• Task to carry out:
The complete listing below should be transcribed precisely.

• Provided material:
※

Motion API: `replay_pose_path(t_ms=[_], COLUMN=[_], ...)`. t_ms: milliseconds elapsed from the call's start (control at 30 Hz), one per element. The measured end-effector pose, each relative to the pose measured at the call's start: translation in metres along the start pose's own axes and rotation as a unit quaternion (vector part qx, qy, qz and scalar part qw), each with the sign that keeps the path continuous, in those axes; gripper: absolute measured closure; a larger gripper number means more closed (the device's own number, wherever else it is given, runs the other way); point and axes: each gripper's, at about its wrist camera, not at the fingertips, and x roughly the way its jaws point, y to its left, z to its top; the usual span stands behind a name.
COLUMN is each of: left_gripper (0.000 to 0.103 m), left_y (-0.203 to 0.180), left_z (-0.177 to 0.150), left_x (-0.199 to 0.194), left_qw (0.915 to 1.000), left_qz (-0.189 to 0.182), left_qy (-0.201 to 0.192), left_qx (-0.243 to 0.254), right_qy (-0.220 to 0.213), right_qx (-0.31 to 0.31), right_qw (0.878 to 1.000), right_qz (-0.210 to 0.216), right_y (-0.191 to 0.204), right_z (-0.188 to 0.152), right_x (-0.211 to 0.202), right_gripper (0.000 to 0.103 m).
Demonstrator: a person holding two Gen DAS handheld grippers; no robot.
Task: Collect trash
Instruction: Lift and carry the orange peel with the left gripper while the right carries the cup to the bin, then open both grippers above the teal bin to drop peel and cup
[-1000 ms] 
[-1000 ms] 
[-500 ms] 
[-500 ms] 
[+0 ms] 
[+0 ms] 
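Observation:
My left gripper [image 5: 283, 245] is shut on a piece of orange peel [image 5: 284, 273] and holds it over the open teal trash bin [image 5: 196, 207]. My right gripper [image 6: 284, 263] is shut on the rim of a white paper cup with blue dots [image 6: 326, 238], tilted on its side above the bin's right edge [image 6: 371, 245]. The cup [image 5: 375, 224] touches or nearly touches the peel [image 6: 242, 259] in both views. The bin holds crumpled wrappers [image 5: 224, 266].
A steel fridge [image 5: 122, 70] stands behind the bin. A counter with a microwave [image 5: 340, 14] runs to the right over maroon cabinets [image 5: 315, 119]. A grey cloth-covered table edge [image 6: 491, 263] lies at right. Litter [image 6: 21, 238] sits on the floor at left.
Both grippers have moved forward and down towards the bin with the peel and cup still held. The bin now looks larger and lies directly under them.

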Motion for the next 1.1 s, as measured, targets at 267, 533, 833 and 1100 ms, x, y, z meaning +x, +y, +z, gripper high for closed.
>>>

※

• Answer box:
Motion API: `replay_pose_path(t_ms=[_], COLUMN=[_], ...)`. t_ms: milliseconds elapsed from the call's start (control at 30 Hz), one per element. The measured end-effector pose, each relative to the pose measured at the call's start: translation in metres along the start pose's own axes and rotation as a unit quaternion (vector part qx, qy, qz and scalar part qw), each with the sign that keeps the path continuous, in those axes; gripper: absolute measured closure; a larger gripper number means more closed (the device's own number, wherever else it is given, runs the other way); point and axes: each gripper's, at about its wrist camera, not at the fingertips, and x roughly the way its jaws point, y to its left, z to its top; the usual span stands behind a name.
COLUMN is each of: left_gripper (0.000 to 0.103 m), left_y (-0.203 to 0.180), left_z (-0.177 to 0.150), left_x (-0.199 to 0.194), left_qw (0.915 to 1.000), left_qz (-0.189 to 0.182), left_qy (-0.201 to 0.192), left_qx (-0.243 to 0.254), right_qy (-0.220 to 0.213), right_qx (-0.31 to 0.31), right_qw (0.878 to 1.000), right_qz (-0.210 to 0.216), right_y (-0.191 to 0.204), right_z (-0.188 to 0.152), right_x (-0.211 to 0.202), right_gripper (0.000 to 0.103 m).
Demonstrator: a person holding two Gen DAS handheld grippers; no robot.
Task: Collect trash
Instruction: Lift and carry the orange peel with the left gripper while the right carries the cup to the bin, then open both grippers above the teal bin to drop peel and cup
[-1000 ms] 
[-1000 ms] 
[-500 ms] 
[-500 ms] 
[+0 ms] 
[+0 ms] 
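Observation:
My left gripper [image 5: 283, 245] is shut on a piece of orange peel [image 5: 284, 273] and holds it over the open teal trash bin [image 5: 196, 207]. My right gripper [image 6: 284, 263] is shut on the rim of a white paper cup with blue dots [image 6: 326, 238], tilted on its side above the bin's right edge [image 6: 371, 245]. The cup [image 5: 375, 224] touches or nearly touches the peel [image 6: 242, 259] in both views. The bin holds crumpled wrappers [image 5: 224, 266].
A steel fridge [image 5: 122, 70] stands behind the bin. A counter with a microwave [image 5: 340, 14] runs to the right over maroon cabinets [image 5: 315, 119]. A grey cloth-covered table edge [image 6: 491, 263] lies at right. Litter [image 6: 21, 238] sits on the floor at left.
Both grippers have moved forward and down towards the bin with the peel and cup still held. The bin now looks larger and lies directly under them.
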
Motion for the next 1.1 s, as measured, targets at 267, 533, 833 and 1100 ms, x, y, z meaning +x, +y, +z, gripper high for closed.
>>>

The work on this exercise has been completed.